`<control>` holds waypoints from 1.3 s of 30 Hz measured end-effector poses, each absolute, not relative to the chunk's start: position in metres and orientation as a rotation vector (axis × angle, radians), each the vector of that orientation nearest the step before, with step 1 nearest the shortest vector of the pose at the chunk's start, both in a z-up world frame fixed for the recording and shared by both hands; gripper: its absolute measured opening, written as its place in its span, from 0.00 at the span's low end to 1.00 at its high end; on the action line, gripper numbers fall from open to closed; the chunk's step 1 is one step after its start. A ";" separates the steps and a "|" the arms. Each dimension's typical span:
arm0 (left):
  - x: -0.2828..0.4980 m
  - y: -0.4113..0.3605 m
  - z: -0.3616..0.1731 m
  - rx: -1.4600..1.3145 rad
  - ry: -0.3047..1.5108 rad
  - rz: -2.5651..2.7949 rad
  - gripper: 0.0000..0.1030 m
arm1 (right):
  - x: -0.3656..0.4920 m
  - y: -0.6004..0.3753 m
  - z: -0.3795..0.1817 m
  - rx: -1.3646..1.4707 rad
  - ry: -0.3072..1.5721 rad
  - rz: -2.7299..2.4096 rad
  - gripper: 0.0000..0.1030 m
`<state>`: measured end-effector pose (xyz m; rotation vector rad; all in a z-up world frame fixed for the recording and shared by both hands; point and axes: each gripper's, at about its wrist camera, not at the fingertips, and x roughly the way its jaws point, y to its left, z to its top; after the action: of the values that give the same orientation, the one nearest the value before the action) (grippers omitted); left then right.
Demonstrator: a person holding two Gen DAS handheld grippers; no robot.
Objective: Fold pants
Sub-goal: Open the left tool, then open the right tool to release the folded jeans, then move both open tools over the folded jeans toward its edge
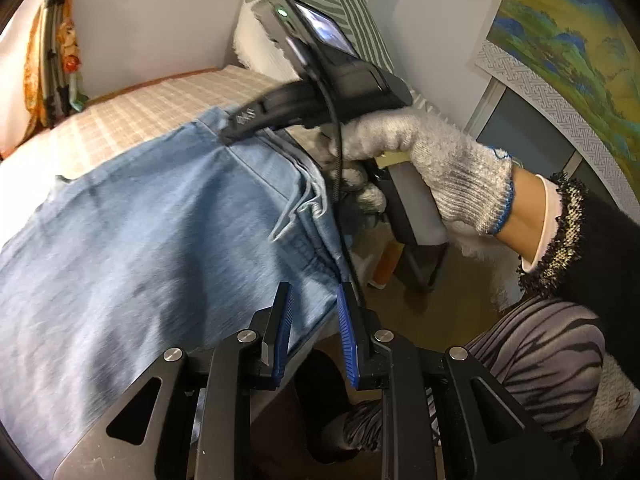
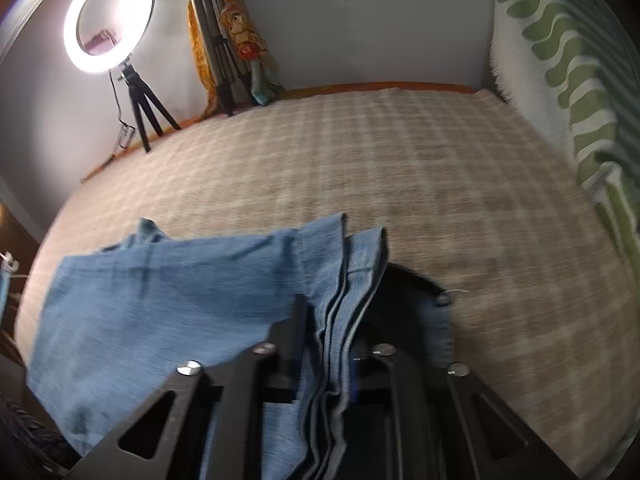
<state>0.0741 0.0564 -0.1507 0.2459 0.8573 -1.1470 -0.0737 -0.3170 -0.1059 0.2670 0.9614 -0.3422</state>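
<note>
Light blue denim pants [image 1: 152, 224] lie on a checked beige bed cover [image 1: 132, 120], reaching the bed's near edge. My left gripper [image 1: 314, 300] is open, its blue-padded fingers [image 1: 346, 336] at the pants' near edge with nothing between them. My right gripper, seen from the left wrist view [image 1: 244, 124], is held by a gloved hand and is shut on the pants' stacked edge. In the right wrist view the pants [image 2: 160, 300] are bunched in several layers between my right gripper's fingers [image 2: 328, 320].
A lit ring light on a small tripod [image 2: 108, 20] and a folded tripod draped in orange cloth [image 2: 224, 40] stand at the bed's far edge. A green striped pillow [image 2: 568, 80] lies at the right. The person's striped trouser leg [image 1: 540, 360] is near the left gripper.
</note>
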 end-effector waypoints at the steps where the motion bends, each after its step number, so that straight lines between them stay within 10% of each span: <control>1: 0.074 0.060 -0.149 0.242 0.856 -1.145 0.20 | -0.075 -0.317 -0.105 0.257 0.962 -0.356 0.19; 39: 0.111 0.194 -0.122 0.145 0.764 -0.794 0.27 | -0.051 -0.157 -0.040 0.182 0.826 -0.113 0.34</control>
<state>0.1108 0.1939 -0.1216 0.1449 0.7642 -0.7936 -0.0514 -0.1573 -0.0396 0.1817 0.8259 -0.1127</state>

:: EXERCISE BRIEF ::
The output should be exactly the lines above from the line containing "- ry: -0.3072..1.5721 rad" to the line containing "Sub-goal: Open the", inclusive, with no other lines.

:: SOLUTION TO THE EXERCISE ::
  - ry: -0.3072..1.5721 rad
  - rz: -2.7299..2.4096 rad
  - gripper: 0.0000..0.1030 m
`<state>`: measured end-effector pose (xyz m; rotation vector rad; all in a z-up world frame fixed for the recording and shared by both hands; point and axes: each gripper's, at about its wrist camera, not at the fingertips, and x roughly the way its jaws point, y to its left, z to its top; after the action: of the values that give the same orientation, the one nearest the value before the action) (grippers omitted); left then right.
Demonstrator: a person holding two Gen DAS handheld grippers; no robot.
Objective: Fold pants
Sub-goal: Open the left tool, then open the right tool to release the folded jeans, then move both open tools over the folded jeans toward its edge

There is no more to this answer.